--- Task prompt ---
Those lines of the data that hold the word "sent" are to be copied out.
((
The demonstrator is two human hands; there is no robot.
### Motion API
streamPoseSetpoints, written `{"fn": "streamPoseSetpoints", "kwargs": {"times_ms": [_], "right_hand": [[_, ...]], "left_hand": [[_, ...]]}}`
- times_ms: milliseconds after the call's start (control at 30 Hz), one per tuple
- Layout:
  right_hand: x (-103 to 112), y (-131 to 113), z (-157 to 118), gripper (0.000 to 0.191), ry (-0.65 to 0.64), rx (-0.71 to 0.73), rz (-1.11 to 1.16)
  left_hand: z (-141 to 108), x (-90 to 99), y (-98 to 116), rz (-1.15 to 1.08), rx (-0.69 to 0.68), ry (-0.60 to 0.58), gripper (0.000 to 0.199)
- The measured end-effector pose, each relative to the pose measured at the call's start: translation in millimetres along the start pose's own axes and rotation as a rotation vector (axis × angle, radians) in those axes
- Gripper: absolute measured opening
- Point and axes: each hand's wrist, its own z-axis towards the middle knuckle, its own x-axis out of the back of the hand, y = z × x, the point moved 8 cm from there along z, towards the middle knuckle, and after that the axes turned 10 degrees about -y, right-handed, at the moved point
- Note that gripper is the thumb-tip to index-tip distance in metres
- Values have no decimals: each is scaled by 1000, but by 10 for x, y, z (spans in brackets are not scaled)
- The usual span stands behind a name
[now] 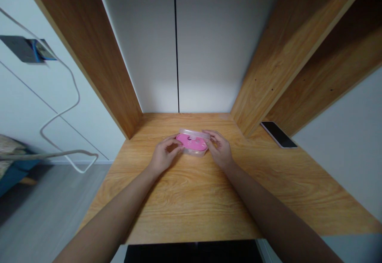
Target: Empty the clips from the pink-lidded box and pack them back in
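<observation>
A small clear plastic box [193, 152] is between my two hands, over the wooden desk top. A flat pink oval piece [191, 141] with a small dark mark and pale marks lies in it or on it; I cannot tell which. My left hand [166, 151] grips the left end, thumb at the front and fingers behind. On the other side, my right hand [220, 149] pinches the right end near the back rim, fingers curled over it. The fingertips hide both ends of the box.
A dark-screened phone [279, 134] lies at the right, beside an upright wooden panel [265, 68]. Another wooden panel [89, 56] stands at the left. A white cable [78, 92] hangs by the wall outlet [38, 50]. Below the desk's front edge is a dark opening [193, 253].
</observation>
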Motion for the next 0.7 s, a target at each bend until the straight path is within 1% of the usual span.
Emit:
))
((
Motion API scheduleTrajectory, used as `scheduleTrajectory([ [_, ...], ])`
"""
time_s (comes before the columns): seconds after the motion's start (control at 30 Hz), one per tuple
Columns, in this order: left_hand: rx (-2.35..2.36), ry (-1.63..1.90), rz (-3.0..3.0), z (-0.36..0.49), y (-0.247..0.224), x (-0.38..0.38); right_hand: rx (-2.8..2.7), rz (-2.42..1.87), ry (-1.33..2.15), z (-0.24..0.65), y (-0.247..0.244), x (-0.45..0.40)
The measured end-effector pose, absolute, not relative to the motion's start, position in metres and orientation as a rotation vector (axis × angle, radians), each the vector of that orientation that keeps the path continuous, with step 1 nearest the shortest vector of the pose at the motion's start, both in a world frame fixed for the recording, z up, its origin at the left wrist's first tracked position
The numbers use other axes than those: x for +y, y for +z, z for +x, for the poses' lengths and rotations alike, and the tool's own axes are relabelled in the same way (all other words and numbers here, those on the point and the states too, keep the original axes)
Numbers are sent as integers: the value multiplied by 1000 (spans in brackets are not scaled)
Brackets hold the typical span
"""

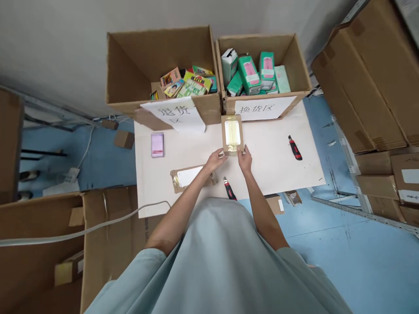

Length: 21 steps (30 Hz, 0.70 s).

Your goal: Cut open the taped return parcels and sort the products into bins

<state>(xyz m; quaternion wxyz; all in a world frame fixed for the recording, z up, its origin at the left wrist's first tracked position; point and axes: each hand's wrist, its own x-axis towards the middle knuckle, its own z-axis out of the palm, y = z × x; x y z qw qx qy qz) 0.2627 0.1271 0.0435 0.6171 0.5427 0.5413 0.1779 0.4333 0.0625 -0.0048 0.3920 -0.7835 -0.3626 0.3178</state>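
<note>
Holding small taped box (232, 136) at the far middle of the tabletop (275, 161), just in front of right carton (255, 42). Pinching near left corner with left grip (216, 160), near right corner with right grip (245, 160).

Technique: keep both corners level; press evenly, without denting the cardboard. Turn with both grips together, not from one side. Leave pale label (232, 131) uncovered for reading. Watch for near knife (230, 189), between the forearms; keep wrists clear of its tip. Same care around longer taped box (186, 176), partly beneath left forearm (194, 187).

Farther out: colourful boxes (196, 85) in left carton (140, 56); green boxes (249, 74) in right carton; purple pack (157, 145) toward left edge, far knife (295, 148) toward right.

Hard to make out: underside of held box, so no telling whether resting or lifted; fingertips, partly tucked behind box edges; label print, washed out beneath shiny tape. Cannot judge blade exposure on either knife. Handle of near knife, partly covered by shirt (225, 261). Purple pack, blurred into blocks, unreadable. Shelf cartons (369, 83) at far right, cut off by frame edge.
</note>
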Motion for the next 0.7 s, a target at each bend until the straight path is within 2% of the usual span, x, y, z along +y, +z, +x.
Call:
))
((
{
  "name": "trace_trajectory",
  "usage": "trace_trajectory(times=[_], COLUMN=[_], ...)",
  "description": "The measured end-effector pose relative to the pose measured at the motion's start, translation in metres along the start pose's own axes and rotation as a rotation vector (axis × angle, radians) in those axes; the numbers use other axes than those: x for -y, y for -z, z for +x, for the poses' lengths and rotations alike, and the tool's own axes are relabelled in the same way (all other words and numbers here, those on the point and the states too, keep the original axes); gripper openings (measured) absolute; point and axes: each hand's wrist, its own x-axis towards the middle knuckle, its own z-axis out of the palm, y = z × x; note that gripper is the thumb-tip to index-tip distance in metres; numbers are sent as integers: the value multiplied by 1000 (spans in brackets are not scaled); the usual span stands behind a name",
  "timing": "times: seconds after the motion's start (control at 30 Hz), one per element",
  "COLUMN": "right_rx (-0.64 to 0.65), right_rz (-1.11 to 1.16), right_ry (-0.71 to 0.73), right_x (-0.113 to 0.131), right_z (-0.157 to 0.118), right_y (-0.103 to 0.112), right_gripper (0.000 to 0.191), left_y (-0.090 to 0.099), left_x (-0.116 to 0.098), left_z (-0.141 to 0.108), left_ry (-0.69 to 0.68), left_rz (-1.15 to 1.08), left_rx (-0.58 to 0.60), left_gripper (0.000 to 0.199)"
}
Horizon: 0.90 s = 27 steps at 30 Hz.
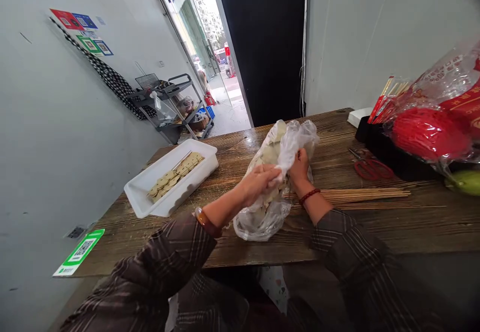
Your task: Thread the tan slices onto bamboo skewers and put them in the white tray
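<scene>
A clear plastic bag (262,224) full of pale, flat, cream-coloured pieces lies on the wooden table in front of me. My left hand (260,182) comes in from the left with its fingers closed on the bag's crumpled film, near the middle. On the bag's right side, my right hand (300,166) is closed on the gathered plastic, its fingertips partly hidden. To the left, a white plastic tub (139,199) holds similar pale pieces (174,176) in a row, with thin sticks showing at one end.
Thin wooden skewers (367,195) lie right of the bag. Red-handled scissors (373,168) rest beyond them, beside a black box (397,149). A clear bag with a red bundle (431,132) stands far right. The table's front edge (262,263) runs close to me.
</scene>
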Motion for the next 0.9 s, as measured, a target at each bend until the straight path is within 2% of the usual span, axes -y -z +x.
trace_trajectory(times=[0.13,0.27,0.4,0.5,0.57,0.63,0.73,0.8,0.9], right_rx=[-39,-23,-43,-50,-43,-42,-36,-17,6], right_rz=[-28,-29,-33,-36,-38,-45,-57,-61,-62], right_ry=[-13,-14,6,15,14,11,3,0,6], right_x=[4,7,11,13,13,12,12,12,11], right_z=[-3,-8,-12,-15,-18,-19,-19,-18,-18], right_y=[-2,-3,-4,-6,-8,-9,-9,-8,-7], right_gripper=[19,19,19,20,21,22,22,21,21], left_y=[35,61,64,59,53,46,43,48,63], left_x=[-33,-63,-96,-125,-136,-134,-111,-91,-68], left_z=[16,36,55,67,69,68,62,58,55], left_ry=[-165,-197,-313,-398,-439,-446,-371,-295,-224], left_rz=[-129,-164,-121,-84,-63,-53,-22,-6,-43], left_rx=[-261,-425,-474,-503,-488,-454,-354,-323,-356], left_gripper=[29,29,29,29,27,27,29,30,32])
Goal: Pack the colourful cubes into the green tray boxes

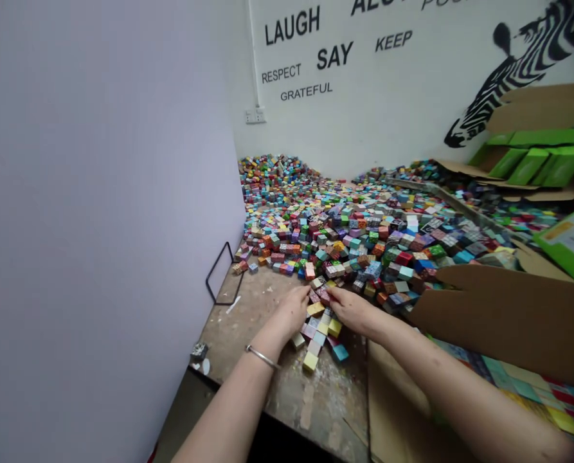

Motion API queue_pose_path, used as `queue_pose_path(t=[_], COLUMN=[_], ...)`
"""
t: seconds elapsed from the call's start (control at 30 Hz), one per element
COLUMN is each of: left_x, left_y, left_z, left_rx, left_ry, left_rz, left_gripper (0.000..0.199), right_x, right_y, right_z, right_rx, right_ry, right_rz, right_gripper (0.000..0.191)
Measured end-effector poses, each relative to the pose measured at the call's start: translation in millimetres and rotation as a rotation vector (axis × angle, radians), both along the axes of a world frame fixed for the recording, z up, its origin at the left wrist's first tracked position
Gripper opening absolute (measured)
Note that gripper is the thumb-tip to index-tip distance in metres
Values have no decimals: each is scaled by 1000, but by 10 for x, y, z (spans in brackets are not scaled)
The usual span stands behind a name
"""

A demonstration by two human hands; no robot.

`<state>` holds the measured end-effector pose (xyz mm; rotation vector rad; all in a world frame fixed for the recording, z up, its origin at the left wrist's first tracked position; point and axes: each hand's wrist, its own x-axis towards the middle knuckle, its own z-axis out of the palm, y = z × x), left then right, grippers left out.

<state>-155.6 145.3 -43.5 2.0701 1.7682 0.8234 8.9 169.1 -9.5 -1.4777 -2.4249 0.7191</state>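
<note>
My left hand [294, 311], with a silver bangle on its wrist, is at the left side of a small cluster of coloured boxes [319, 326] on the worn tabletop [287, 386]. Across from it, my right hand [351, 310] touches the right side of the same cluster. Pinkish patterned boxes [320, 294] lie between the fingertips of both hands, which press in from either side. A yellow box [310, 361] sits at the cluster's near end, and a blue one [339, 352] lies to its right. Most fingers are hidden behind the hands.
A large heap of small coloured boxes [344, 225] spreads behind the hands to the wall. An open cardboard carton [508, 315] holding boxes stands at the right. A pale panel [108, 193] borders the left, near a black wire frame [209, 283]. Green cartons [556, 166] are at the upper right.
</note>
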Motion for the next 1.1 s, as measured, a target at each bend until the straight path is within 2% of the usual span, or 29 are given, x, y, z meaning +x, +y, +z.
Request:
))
--- Your solution ---
Numbers are sent as integers: the value multiplied by 1000 (spans in brackets are not scaled)
  "description": "The measured end-effector pose relative to the pose measured at the motion's start, translation in metres along the start pose's own axes and rotation as a rotation vector (axis × angle, radians) in those axes; the numbers use other axes than those: x for -y, y for -z, z for +x, for the poses' lengths and rotations alike, and the tool's own axes are relabelled in the same way (all other words and numbers here, those on the point and the states too, keep the original axes); gripper openings (measured) absolute; point and axes: each hand's wrist, its own x-axis towards the middle knuckle, its own z-axis out of the palm, y = z × x; note that gripper is the thumb-tip to index-tip distance in metres; numbers are sent as integers: the value multiplied by 1000 (spans in brackets are not scaled); the usual span stands behind a name",

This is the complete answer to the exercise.